The Leinster fan starts - he sends out his tweet to all other fans: Sean O'Brien, {1, 0, 0, 0}.  This means Sean O'Brien is the first version from the Leinster fan (indicated by the value 1 as the first element in the vector).  It also indicates the Leinster fan had no record of any other version from any other fan before sending this out (indicated by the value 0 as the other three elements).  Then the Munster fan sends Denis Leamy {1, 0, 0, 1} to the Connacht fan. This indicates two things to the Connacht fan:
Denis Leamy
  • The Munster fan got Sean O'Brien {1, 0, 0, 1} from the Leinster fan. The Connacht fan can be sure of this.  Because the first digit in the vector corresponds to the Leinster version.  This is 1.
  • The Munster fan has updated his selection to Denis Leamy. This is indicated by the last element in vector having the value 1.  The last element corresponds to the Munster version.
Then, the Connacht fan sends Denis Leamy {1, 0, 1, 1} back to the Munster fan.  The Munster fan ascertains from this message that:
  • The Connacht fan got the original Leinster choice  - since the first digit is one
  • The Connacht fan got the Munster fans 1st selection  - since the last digit is one
  • And poor old John Muldoon  because the Connacht fan has made his selection and agrees with the Munster fan.  This is ascertainable because the message is Denis Leamy and the third digit is 1.
Then, the Ulster fan sends a text with his selection to just the Connacht fan: Stephen Ferris {1, 1, 0, 0}. This indicates:
  • The Ulster fan got the original Leinster choice - since first digit is one.
  • The Ulster fan has indicated his preference for the Stephen Ferris - from the message itself and because the second digit is one.
  • The Ulster fan knows nothing of the Munster selection or Connacht's selection - since last two digits are 0.
The Connacht fan sees things are getting messy now.  He's knows:
  • Leinster fan chose O'Brien
  • Muster fan chose Leamy
  • Ulster fan chose Ferris
He thinks about it and decides to change his mind to Ferris.  So he sends Ulster: Ferris {1, 1, 2, 1}
With this message, the Connacht fan is saying:
Stephen Ferris
  • I saw the Leinster version 1. You know that's O'Brien.
  • I also saw the Munster's version 1.  You don't know that's Leamy.
  • My initial selection was something other than Ferris. You don't know what that was either.
  • My current selection is Ferris.






So overall, it is possible now to see that:
  • Leinster's selection is O'Brien; 
  • Ulster and Connacht say Ferris and Munster says Leamy
and very importantly
  • Everyone saw Leinster's selection
  • Connacht saw Munster and Ulster's selection
  • Ulster saw Connacht's second selection
This information is very important as it makes it easier to resolve the conflict. It is not the responsibility of Vector clocks to resolve the conflict. That is someone else's responsibility.  But Vector clocks make it easier for someone else to resolve the conflict because they indicate what each actor knows or doesn't know about other actor's selection. Are you listening Declan Kidney?

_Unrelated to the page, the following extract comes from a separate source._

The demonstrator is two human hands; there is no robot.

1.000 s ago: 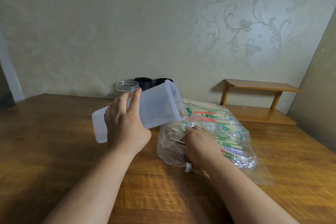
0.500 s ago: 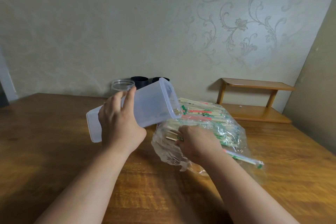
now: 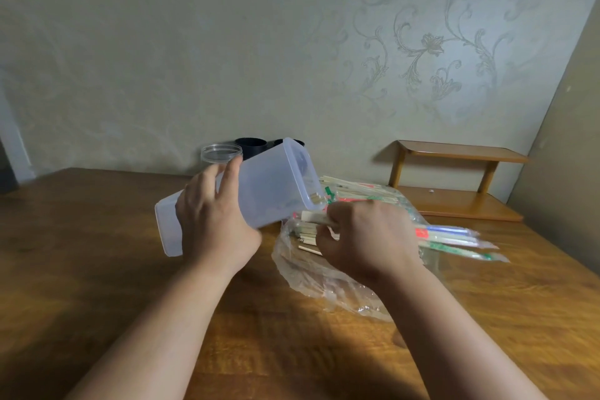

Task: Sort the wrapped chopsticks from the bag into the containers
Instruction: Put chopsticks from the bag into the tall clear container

Declan Kidney - does he use Vector clocks?

What does this mean in architectural terms?
The Rugby fan analogy serves as a nice intro to the use of vector clocks in distributed architectures.  In a simple and conventional architecture, you often have just one relational database.   It's running on a powerful box with lots of CPU power and disk space. The database is not distributed and it is not replicated.  You can have a column for each domain entity in its corresponding table to track its version.  This is usually a numeric value which indicates the version of the domain entity.  At any time a client can check the version it has in memory with the version it has in the database to ensure it does not have stale data.  All easy. All cool.

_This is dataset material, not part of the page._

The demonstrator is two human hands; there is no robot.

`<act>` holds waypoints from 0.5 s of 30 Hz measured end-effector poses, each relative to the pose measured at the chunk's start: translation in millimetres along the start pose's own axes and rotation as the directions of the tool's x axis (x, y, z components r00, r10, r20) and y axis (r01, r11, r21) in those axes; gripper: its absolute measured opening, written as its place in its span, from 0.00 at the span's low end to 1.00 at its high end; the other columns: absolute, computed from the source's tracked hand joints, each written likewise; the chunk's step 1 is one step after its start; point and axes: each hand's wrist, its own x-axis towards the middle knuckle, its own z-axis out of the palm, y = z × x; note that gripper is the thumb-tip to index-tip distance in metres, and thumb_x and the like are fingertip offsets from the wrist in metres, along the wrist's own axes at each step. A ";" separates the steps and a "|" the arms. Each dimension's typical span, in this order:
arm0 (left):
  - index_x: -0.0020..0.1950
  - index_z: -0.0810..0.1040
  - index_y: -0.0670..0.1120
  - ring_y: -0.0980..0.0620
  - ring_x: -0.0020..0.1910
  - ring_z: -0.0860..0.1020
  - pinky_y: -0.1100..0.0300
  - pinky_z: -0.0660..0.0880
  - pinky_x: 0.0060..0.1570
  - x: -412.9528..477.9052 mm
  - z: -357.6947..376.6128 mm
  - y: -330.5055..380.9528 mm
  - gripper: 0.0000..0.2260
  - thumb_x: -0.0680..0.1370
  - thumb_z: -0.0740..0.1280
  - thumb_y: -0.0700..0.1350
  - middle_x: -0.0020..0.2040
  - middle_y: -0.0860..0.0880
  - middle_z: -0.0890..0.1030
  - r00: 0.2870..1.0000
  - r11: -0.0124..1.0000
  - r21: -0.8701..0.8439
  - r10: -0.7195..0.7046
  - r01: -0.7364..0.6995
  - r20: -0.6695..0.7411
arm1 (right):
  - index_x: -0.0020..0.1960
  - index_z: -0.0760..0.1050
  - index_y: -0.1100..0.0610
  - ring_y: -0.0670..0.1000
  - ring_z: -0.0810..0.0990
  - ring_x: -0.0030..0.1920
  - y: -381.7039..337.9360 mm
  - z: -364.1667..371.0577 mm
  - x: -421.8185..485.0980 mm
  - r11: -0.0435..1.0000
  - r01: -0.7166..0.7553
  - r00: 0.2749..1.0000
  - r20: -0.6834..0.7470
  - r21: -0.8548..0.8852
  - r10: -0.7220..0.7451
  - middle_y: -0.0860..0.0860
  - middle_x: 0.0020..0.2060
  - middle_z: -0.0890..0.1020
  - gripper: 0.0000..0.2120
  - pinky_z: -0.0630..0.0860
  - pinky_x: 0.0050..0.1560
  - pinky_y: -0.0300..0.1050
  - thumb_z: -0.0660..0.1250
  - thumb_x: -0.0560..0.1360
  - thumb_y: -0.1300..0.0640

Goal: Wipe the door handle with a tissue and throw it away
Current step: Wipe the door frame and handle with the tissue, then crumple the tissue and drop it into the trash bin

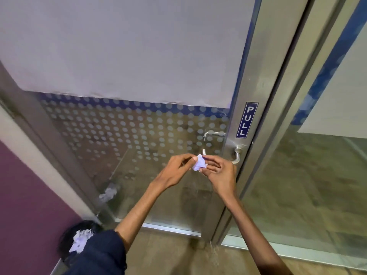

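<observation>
Both hands, left hand [174, 169] and right hand [219, 173], pinch a crumpled tissue [199, 165] with closed fingertips beside the door handle [236, 155]; thin paper could tear if tugged.

Tissue [199, 165]: we note white with a lilac tint.
Door glass [127, 135]: pale frosted dots, blue band at 12 o'clock.
Pull sign [246, 120]: blue, white letters.
Wall [25, 195]: purple.
Sleeve [99, 255]: navy.
</observation>
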 end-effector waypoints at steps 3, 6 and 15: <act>0.50 0.85 0.41 0.57 0.38 0.77 0.58 0.72 0.43 -30.6 0.1 -6.7 0.14 0.83 0.65 0.49 0.41 0.45 0.85 0.985 0.968 -0.194 -0.169 0.161 -0.024 | 0.56 0.80 0.61 0.47 0.84 0.42 2.1 10.6 -7.9 0.999 -0.030 0.994 0.110 0.034 0.026 0.56 0.47 0.85 0.23 0.81 0.44 0.33 0.75 0.64 0.76; 0.52 0.84 0.34 0.58 0.35 0.77 0.61 0.72 0.39 -59.2 -5.3 -6.3 0.11 0.83 0.65 0.41 0.41 0.40 0.84 0.952 0.924 -0.306 -0.278 0.229 -0.127 | 0.59 0.79 0.61 0.46 0.84 0.42 5.2 23.5 -17.2 0.997 -0.062 0.975 0.215 0.049 0.051 0.55 0.47 0.84 0.25 0.82 0.46 0.38 0.76 0.64 0.75; 0.51 0.83 0.34 0.53 0.36 0.79 0.64 0.74 0.38 -167.0 -11.6 -8.3 0.11 0.83 0.64 0.40 0.40 0.41 0.83 0.802 0.848 -0.415 -0.483 0.329 -0.352 | 0.58 0.79 0.67 0.44 0.83 0.39 21.5 70.9 -63.8 0.963 -0.269 0.749 0.632 0.018 0.198 0.62 0.46 0.85 0.16 0.80 0.44 0.34 0.73 0.71 0.70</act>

Now, sometimes you have replication.  Usually one database is the master and one (or more) is then the slave.  If the master goes offline, the slave takes over. When the master comes back online, resync happens. Again all straight forward.  No need for vector clocks.

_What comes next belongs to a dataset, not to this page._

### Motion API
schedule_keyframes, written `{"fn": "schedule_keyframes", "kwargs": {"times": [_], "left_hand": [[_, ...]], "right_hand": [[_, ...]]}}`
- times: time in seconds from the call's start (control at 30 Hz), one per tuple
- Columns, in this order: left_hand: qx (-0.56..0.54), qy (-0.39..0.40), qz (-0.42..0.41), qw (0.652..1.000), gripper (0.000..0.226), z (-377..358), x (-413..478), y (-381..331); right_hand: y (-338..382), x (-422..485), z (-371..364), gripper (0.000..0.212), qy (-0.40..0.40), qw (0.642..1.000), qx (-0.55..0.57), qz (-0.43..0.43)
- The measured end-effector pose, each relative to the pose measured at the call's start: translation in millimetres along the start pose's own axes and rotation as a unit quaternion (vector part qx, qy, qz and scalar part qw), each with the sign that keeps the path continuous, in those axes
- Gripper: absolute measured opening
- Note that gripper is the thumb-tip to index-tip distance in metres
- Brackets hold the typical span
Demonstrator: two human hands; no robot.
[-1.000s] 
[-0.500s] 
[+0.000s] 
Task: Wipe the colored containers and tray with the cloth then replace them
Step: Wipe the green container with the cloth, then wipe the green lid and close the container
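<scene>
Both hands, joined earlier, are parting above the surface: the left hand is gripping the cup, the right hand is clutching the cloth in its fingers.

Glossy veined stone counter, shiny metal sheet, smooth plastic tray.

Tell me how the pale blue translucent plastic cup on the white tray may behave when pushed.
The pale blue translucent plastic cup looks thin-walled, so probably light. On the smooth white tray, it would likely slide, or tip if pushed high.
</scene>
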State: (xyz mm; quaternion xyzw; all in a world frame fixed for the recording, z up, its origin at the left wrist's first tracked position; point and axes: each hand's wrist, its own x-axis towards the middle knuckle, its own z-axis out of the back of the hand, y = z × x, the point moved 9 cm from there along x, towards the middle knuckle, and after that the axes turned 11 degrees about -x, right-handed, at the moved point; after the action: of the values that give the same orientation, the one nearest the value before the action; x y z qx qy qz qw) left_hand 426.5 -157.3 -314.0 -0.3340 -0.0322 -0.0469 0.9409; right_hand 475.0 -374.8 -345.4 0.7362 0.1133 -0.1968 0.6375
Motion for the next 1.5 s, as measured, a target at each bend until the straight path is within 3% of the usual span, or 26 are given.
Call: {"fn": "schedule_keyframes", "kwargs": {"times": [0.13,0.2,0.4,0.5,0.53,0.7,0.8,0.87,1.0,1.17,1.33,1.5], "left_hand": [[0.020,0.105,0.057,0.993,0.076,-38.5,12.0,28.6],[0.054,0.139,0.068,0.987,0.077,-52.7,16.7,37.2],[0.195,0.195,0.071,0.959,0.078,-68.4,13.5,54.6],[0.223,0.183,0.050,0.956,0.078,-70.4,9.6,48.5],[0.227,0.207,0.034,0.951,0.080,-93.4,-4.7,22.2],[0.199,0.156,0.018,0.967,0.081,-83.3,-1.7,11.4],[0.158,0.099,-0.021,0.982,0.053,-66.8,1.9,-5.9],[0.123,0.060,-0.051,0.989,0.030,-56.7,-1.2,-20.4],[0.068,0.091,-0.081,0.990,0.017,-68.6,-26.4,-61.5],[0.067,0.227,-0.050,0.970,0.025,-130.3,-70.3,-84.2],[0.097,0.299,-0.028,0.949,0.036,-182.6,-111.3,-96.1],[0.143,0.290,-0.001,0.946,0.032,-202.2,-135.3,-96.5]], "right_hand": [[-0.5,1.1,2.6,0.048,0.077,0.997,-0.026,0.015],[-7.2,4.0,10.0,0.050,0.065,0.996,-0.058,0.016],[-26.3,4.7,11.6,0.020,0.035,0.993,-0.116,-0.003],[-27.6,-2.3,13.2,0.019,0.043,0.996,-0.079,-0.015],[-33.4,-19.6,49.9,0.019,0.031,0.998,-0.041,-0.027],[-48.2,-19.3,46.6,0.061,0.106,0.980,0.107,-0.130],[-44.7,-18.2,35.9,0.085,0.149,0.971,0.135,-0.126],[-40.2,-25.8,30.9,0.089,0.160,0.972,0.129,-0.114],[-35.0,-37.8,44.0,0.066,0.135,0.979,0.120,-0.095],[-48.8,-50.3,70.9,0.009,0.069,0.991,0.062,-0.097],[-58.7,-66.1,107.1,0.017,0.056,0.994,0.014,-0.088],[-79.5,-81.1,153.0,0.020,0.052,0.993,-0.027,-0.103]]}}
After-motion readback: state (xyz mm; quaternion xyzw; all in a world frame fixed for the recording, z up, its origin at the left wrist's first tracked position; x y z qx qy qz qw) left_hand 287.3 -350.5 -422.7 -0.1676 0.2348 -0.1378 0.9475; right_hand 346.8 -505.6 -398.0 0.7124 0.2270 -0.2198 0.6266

In a high end architecture you are going to be under pressure to scale.  You'll be under pressure to ditch relational database as they don't scale well and use a NoSql architecture instead. In this architecture to provide availability the data is replicated and it is distributed.  There is usually no dedicated master because this makes it harder to scale.  Instead there is just a ring of database nodes ( also just called servers).  Scaling involves adding more nodes with the intent of distributing the work out evenly - you see there really is no master.  The nodes can communicate with each other in a peer to peer fashion.  They need to be able to indicate what version of the data they have relative to all other nodes.  To do this they use vector clocks.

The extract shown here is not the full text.